Transcribe the data exactly.

Segment Start: DATA

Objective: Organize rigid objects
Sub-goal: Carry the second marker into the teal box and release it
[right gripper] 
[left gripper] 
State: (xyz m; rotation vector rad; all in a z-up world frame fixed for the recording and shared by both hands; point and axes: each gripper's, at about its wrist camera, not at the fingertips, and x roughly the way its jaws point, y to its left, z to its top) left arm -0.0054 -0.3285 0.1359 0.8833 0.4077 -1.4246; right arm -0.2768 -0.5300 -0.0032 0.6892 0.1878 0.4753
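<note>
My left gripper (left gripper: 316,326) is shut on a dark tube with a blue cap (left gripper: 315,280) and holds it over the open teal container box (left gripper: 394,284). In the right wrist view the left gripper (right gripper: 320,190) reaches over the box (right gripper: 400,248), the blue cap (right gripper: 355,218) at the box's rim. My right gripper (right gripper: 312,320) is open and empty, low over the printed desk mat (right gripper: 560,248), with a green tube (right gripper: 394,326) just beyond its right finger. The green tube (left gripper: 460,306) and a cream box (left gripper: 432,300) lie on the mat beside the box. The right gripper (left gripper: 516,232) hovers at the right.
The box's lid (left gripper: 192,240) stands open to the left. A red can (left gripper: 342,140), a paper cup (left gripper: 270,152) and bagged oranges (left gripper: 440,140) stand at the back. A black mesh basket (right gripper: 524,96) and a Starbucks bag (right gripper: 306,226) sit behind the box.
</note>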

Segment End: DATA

> **PROBLEM SOLUTION**:
Objective: Organize rigid objects
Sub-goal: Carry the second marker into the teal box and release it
[right gripper] 
[left gripper] 
State: (xyz m; rotation vector rad; all in a z-up world frame fixed for the recording and shared by both hands; point and axes: each gripper's, at about its wrist camera, not at the fingertips, and x roughly the way its jaws point, y to its left, z to its top) left arm -0.0054 -0.3285 0.1359 0.8833 0.4077 -1.4246; right arm -0.2768 -0.5300 -0.0032 0.6892 0.1878 0.4753
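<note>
My left gripper (left gripper: 316,326) is shut on a dark tube with a blue cap (left gripper: 315,280) and holds it over the open teal container box (left gripper: 394,284). In the right wrist view the left gripper (right gripper: 320,190) reaches over the box (right gripper: 400,248), the blue cap (right gripper: 355,218) at the box's rim. My right gripper (right gripper: 312,320) is open and empty, low over the printed desk mat (right gripper: 560,248), with a green tube (right gripper: 394,326) just beyond its right finger. The green tube (left gripper: 460,306) and a cream box (left gripper: 432,300) lie on the mat beside the box. The right gripper (left gripper: 516,232) hovers at the right.
The box's lid (left gripper: 192,240) stands open to the left. A red can (left gripper: 342,140), a paper cup (left gripper: 270,152) and bagged oranges (left gripper: 440,140) stand at the back. A black mesh basket (right gripper: 524,96) and a Starbucks bag (right gripper: 306,226) sit behind the box.
</note>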

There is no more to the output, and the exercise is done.